◆ **EXERCISE DIRECTIONS**
Can you copy the lines from the one that contains "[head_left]" through the end of the material below, exactly and with nothing else?
+===+
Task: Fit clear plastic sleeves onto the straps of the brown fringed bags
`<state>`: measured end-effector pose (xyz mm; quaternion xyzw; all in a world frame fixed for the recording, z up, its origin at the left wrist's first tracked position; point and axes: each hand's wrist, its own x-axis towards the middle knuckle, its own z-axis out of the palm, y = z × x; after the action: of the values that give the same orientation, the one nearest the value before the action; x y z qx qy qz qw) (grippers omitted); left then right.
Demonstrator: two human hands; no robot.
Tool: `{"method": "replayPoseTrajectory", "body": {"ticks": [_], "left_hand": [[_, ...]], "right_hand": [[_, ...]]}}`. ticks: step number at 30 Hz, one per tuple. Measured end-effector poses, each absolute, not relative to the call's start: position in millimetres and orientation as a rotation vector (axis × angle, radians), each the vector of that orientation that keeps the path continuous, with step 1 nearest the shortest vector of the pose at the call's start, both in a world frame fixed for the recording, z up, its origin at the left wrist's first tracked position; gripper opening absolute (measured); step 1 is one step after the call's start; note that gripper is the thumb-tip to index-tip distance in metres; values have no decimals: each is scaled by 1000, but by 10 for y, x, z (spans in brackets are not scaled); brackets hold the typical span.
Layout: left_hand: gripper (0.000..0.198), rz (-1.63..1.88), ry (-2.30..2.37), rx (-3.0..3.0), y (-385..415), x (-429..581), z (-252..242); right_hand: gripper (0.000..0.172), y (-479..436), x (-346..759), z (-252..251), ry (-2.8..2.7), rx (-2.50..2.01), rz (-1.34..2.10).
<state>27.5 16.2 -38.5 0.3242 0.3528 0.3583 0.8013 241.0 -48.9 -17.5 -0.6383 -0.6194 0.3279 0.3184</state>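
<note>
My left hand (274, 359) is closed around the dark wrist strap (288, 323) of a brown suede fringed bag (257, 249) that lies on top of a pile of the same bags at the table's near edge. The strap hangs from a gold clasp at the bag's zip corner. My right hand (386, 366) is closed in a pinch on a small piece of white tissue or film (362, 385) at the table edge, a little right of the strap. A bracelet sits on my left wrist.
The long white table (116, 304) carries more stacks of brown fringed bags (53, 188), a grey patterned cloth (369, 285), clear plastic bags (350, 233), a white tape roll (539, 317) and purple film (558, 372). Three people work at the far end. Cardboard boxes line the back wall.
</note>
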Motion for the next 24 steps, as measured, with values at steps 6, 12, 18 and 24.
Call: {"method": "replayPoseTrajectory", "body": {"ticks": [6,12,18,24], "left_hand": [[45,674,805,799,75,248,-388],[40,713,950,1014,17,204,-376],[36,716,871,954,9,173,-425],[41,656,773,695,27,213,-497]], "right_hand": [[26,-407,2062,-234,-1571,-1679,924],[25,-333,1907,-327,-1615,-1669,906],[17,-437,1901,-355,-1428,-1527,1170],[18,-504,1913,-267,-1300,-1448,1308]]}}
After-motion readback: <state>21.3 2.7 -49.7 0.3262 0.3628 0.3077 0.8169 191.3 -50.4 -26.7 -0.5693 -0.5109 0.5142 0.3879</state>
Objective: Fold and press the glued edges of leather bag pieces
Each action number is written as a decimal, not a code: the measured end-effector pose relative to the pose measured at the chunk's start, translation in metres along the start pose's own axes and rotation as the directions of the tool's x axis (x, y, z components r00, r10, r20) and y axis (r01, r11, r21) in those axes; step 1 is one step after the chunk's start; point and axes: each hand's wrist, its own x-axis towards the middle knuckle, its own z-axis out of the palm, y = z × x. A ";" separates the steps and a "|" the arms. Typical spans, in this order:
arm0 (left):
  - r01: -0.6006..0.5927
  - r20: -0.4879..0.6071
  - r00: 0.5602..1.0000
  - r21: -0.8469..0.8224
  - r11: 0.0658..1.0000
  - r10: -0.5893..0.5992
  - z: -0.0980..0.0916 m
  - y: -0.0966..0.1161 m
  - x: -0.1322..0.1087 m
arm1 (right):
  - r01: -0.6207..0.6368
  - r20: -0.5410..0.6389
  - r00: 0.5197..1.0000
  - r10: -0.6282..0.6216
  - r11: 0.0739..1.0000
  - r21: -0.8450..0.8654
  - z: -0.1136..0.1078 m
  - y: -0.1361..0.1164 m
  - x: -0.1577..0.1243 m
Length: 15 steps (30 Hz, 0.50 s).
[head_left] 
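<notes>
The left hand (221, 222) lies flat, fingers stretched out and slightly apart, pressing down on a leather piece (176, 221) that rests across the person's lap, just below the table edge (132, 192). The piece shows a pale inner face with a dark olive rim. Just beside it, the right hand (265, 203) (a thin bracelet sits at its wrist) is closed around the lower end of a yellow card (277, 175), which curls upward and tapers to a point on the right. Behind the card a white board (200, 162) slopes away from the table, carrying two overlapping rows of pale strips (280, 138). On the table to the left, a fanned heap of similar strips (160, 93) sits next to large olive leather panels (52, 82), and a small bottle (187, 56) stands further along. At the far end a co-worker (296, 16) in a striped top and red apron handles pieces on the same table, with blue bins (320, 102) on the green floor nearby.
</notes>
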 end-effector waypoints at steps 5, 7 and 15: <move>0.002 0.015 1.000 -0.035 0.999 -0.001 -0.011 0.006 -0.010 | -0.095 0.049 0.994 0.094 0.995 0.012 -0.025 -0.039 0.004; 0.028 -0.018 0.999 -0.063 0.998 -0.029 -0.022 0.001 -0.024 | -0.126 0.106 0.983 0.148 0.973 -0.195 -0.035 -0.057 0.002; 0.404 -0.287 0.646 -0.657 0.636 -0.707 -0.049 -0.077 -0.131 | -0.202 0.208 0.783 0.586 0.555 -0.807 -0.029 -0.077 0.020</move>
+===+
◆ **WRITTEN RESPONSE**
[head_left] 
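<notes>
The left hand (221, 222) lies flat, fingers stretched out and slightly apart, pressing down on a leather piece (176, 221) that rests across the person's lap, just below the table edge (132, 192). The piece shows a pale inner face with a dark olive rim. Just beside it, the right hand (265, 203) (a thin bracelet sits at its wrist) is closed around the lower end of a yellow card (277, 175), which curls upward and tapers to a point on the right. Behind the card a white board (200, 162) slopes away from the table, carrying two overlapping rows of pale strips (280, 138). On the table to the left, a fanned heap of similar strips (160, 93) sits next to large olive leather panels (52, 82), and a small bottle (187, 56) stands further along. At the far end a co-worker (296, 16) in a striped top and red apron handles pieces on the same table, with blue bins (320, 102) on the green floor nearby.
</notes>
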 end-effector waypoints at steps 5, 7 and 15: <move>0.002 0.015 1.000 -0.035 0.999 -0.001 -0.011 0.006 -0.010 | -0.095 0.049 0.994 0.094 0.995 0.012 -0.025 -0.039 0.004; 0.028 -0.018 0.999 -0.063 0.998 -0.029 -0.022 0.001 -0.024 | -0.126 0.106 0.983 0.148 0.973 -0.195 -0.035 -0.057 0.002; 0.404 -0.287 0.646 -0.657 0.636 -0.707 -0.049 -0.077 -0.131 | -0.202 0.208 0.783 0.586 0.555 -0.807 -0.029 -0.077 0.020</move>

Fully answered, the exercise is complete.